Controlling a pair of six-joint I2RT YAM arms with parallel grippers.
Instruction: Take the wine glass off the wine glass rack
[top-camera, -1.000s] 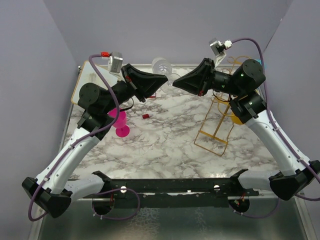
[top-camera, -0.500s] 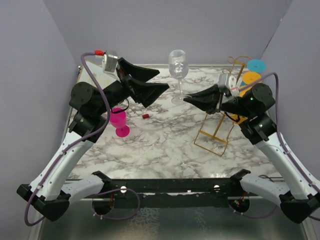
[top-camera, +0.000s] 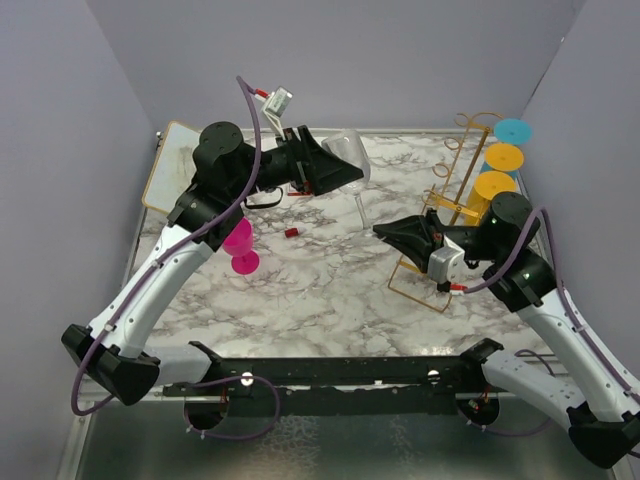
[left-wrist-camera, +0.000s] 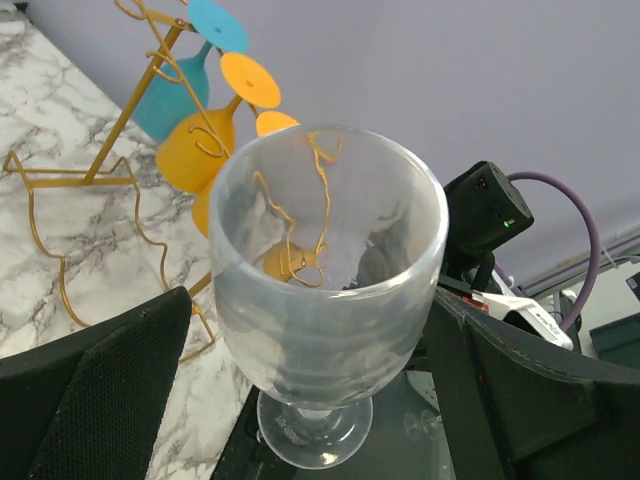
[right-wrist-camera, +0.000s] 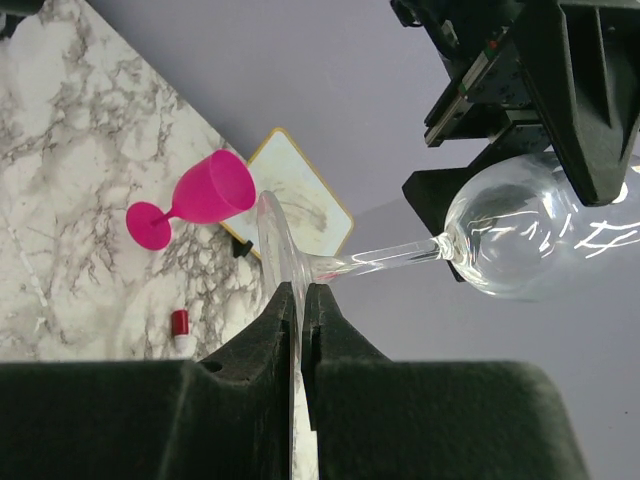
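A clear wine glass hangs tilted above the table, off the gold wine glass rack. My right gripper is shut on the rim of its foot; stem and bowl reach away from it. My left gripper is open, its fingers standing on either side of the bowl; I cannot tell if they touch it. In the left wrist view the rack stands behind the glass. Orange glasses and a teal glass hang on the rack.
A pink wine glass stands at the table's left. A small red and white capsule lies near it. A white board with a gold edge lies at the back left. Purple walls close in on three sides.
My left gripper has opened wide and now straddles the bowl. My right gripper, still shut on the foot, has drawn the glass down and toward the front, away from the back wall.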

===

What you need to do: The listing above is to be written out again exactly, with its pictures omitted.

Exercise answer:
Controlling a pair of six-joint I2RT YAM arms with parallel grippers.
Instruction: Take the wine glass off the wine glass rack
[top-camera, -1.000s] 
[top-camera, -0.500s] 
[top-camera, +0.000s] 
[left-wrist-camera, +0.000s] 
[right-wrist-camera, +0.000s] 
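A clear wine glass hangs tilted above the table, off the gold wine glass rack. My right gripper is shut on the rim of its foot; stem and bowl reach away from it. My left gripper is open, its fingers standing on either side of the bowl; I cannot tell if they touch it. In the left wrist view the rack stands behind the glass. Orange glasses and a teal glass hang on the rack.
A pink wine glass stands at the table's left. A small red and white capsule lies near it. A white board with a gold edge lies at the back left. Purple walls close in on three sides.
My left gripper has opened wide and now straddles the bowl. My right gripper, still shut on the foot, has drawn the glass down and toward the front, away from the back wall.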

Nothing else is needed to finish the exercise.